Your answer must be the full listing below, repeated exactly, with no pictures in it.
-- Dataset excerpt follows --
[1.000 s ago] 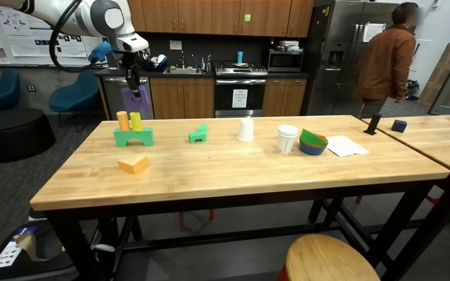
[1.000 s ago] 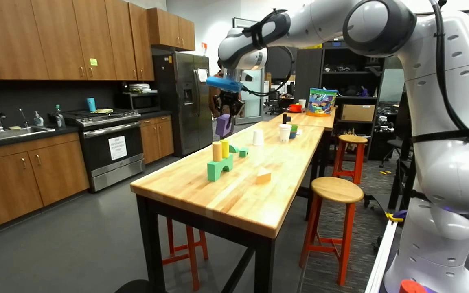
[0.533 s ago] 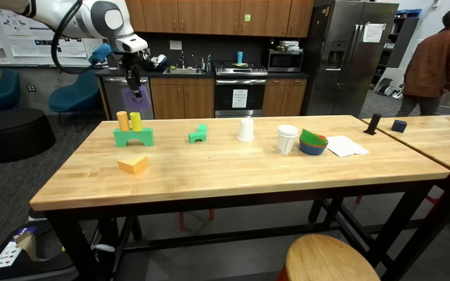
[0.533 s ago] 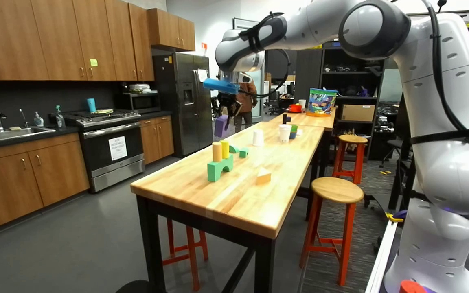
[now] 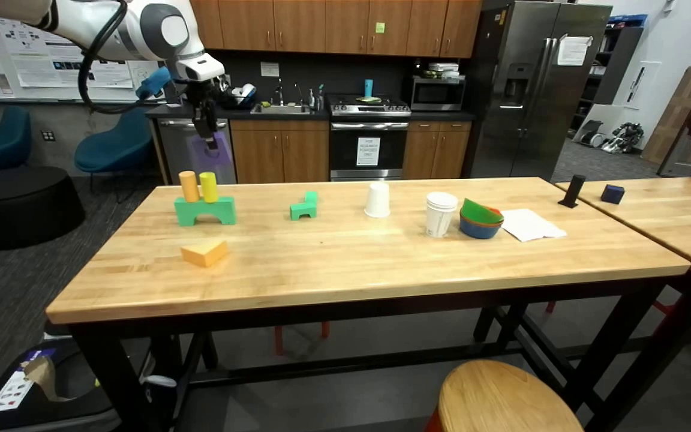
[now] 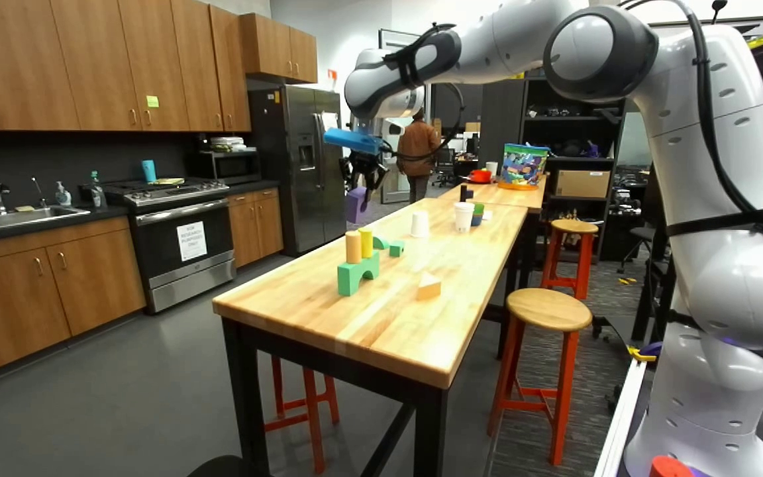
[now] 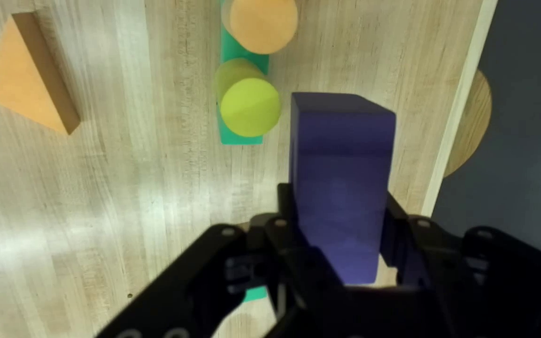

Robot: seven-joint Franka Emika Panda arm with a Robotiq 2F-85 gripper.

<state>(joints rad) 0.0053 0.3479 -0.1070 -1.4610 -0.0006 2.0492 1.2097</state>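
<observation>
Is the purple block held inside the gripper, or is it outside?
Inside the gripper: the wrist view shows the purple block held between the fingers, one on each side.

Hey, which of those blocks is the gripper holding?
The purple block, clamped in the gripper; the yellow cylinder, orange cylinder, orange wedge and green arch are all outside its grip.

On the oven door [image 5: 344, 148], below its top edge, I read a white sign [image 5: 368, 151]: "FOR RESEARCH PURPOSES ONLY".
</observation>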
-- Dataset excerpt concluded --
Answer space:
[1.000 s ago] 
[1.000 s ago] 
[0.533 s ago] 
[0.533 s ago] 
[now] 
[now] 
[now] 

Robot: seven-joint Franka Emika Panda arm with a Robotiq 2F-85 gripper.

<state>(joints rad) 0.0053 0.3479 -0.1070 -1.4610 -0.0006 2.0492 1.2097</state>
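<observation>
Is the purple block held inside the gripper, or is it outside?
Inside the gripper: the wrist view shows the purple block held between the fingers, one on each side.

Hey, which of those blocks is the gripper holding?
The purple block, clamped in the gripper; the yellow cylinder, orange cylinder, orange wedge and green arch are all outside its grip.

On the oven door [image 5: 344, 148], below its top edge, I read a white sign [image 5: 368, 151]: "FOR RESEARCH PURPOSES ONLY".
</observation>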

This exercise calls for no further output.